The dinner was catered by Henry Wuga, who I identified entirely with the exceptionally vertical chef’s hat which he wore at all functions. I’ve since learned that he had his own amazing stories to tell. I’m told his food was delicious, but I did not eat it. I had butterflies in my stomach right through dinner, because straight after was time for my second performance of the day – the bar mitzvah boy speech. To this day, I practice my speeches until I know every word inside out, my dad moulded me that way. Nigel loves a big simcha set piece, and he wasn’t going to let me damage the family reputation by delivering something sub-standard. So he wrote every word of a clever speech that was far beyond my years and vocabulary, coached me to within an inch of my life and preached “practice, dear boy” until he was ready to unleash his performing monkey. And I did alright. In fact I rather enjoyed it.

It's a funny thing – thirteen years old, I embraced the opportunity to deliver a speech to a hall full of tipsy grown ups. But put me in a room full of teenagers with attitude and I lost the ability to form a coherent sentence. So when they all arrived, I kept to the outside of their circle, observing as they solicited booze from the bar (I drank my first snowball that night) and nicked Mr Wuga’s menthol cigarettes, smoking them rebelliously in the car park. Cute girl was there. She greeted me and asked me if I was having a nice time. I imagined asking her to dance. Willed myself to do it. Then ran back to my family.

Instead, as the band got going, I danced with my mum. I danced with my little sister. I danced with my grandma. There was no raucous Israeli dancing – no moshiach, no salaam.  Just a quick hava nagila, then the band moved onto a selection of hits of the period – Zoom by Fat Larry’s Band and Hold on Tight by ELO were particular highlights. Soon enough, the night was done, and I was the bar mitzvah boy no more.
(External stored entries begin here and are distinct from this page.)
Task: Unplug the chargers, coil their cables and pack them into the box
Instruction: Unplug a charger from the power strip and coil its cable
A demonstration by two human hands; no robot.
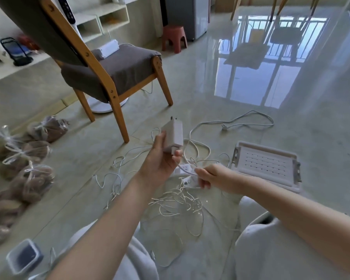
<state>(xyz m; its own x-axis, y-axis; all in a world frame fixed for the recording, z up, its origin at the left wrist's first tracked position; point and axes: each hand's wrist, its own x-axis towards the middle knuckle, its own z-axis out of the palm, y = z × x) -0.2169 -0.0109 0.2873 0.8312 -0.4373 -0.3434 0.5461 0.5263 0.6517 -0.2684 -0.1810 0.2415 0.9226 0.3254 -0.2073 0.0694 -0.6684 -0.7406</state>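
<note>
My left hand (162,158) grips a white charger block (173,136), prongs pointing up, above the floor. Its thin white cable (185,166) runs from the block's lower end to my right hand (208,176), which pinches it. Below my hands a white power strip (185,171) lies on the floor, partly hidden, amid a tangle of thin white cables (178,201). The white box (265,164) with a perforated bottom sits on the floor to the right. A thicker white cord with a plug (223,126) lies beyond.
A wooden chair with a grey cushion (117,67) stands ahead left, a white device on its seat. Clear plastic bags (28,158) line the left floor. A small lidded container (24,256) sits near left. A red stool (174,38) stands farther back. My knees fill the bottom.
</note>
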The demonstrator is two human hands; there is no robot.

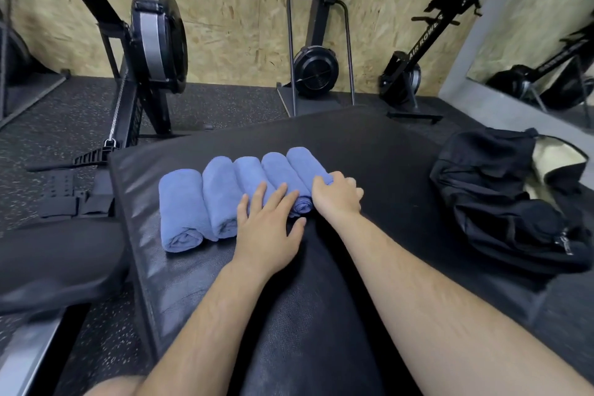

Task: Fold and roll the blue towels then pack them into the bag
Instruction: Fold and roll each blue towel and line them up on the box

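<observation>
- Five blue towels (221,193) lay rolled side by side on the black mat (369,145), left of centre. The bag (501,202) sat well apart on the right, gaping open onto a pale lining.
- Your right hand (337,194) was curled over the near part of the rightmost roll (302,164), fingers wrapped down its right side.
- Your left hand (268,228) lay flat with its fingers straight on the near ends of the neighbouring rolls, holding nothing.
- You seemed to be starting the packing. It would have paid to grip that roll nearer its middle, with its loose outer edge pinned under your palm. You could then press the neighbours down with the flat hand so they neither rolled nor loosened.
- Your right fingertips were hidden behind the roll, so the firmness of the hold could not be judged.
- The near ends of the rolls under your left hand were covered.
- The inside of the bag was mostly out of sight, and whether it held anything could not be told.
</observation>
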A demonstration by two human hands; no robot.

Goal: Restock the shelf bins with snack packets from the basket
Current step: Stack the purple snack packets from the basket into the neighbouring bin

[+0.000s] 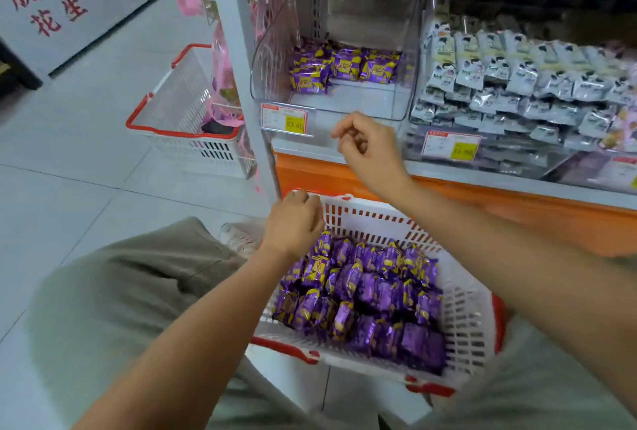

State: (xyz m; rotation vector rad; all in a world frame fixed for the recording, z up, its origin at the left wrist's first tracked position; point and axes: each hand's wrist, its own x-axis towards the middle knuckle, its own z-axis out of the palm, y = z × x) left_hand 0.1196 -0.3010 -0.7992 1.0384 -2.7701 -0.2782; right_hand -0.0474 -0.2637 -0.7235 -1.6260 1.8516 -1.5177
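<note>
Dozens of purple packets (372, 295) are piled in the white basket (465, 312) with the red trim, sitting low between the person's knees right in front of the shelf (448, 188). Up on that shelf, a small cluster (344, 66) of the same purple snack lies toward the back of the clear bin (344, 109). A price tag (287, 119) is clipped just below the bin's front left corner. The right hand (368, 147) hangs in the air just in front of the bin, fingers loosely curled, and it's got nothing in it as far as I can see. The left hand (293, 223) is down at the basket's far left corner, fingers curled in. Honestly can't tell if it's gripping the rim, holding a packet or just resting there. The next bin over is stuffed with grey packets (517, 85). A second basket (179, 99), same white-and-red kind, stands on the floor to the left of the shelf.
</note>
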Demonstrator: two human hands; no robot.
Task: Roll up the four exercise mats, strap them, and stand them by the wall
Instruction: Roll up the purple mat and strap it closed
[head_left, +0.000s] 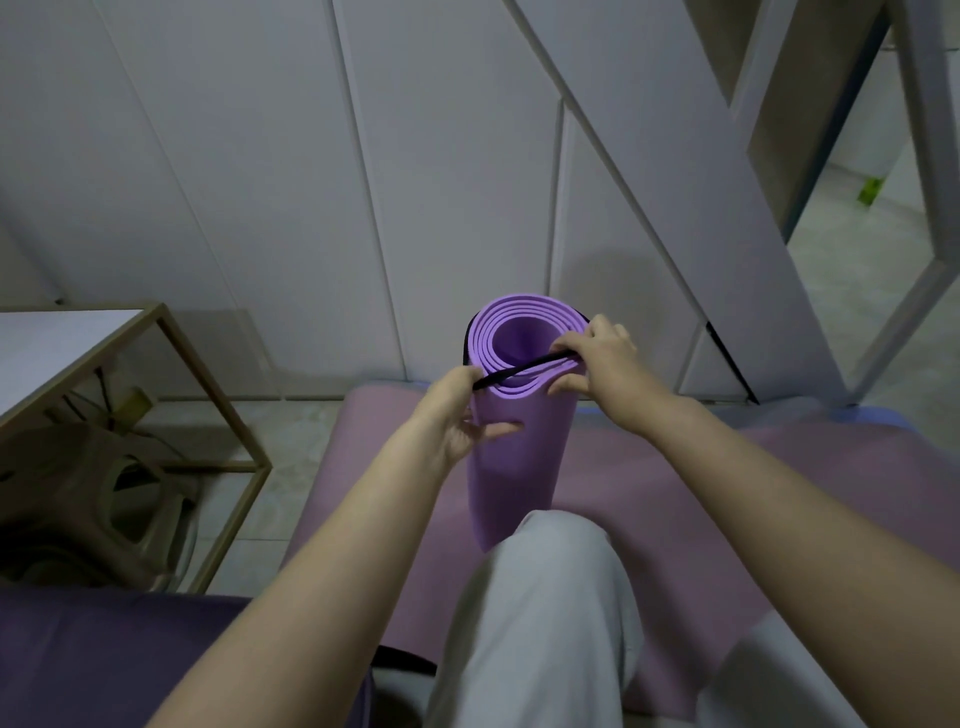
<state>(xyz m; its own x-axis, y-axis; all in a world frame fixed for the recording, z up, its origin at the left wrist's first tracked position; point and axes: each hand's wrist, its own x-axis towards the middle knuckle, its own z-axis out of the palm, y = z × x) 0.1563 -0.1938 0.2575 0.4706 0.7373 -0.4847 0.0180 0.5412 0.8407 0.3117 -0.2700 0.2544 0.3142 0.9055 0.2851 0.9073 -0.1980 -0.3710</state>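
Observation:
A rolled purple mat (511, 467) stands upright in front of me, its spiral end facing up. A black strap (519, 370) stretches across that top end and runs down the roll's far left side. My left hand (460, 410) pinches the strap's left end while its thumb presses the roll's side. My right hand (592, 358) grips the strap's right end at the roll's top rim. The roll's base is hidden behind my knee (550, 571). A pink mat (675, 493) lies flat on the floor under the roll.
White wall panels (311, 182) rise just behind the roll. A gold-framed side table (171, 374) with stacked stools (93, 499) beneath stands at left. A dark purple mat (104, 660) lies at bottom left, a blue mat edge (883, 415) at right. A doorway opens top right.

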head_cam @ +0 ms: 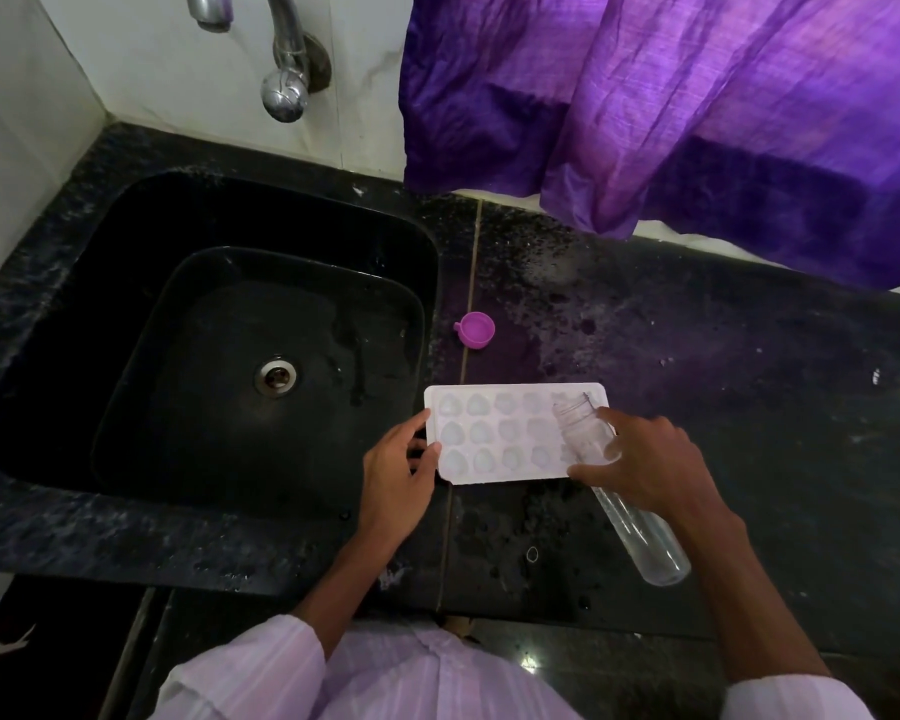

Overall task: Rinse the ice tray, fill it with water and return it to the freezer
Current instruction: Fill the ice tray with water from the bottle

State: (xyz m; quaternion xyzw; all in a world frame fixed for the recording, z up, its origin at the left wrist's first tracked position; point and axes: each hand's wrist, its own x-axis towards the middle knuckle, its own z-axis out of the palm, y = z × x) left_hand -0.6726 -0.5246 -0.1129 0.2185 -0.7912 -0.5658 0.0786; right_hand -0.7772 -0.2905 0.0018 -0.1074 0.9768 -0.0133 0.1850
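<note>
From the head view, the white ice tray (489, 439) lies flat on the dark stone desk (749, 381), just to the right of the black sink (126, 252) and near its front corner, with its long side running away from the basin. It is probably set there rather than in the sink so that it stays level while it is filled.

The left hand (398, 470) is between the sink and the tray. Its grip closes on the short edge of the tray that faces the sink, thumb on the rim and fingers at the corner. I judge this is to stop the light tray from sliding.

The right hand (645, 465) is on the side of the tray away from the sink, its grip wrapped round a clear plastic bottle (645, 548). The bottle is tilted, with its open mouth low over the cells farthest from the sink and its base lifted towards the person. That is a pouring hold, so the filling step seems to be in hand. I cannot make out a stream of water or how full any cell is.

A small purple cap (475, 330) sits mouth up on the desk just right of the sink's rim, behind the tray and out of the way of the pour. The steel tap (287, 70) is on the wall behind the sink, and a purple curtain (697, 96) hangs further right.
</note>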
It was the day that I became a man in the eyes of God, so they told me. I’m not big on the whole God thing, but I am confident that an omnipotent entity would conclude that I remained a child for quite some time after my bar mitzvah. I suspect I’m still a work in progress on that front. But it was a milestone period all the same. All that time in Gammy’s study practising my piece, all the hours with my dad learning the speech. It’s a rite of passage which shapes every BM girl and boy.

And what pep talk would I give that scared kid, waiting for it to happen? I’d tell him it was all going to be alright – on the day, and after. I’d tell him to bloody stick with the computer programming. And I’d tell him to be a bit bolder, and to ask her for a dance.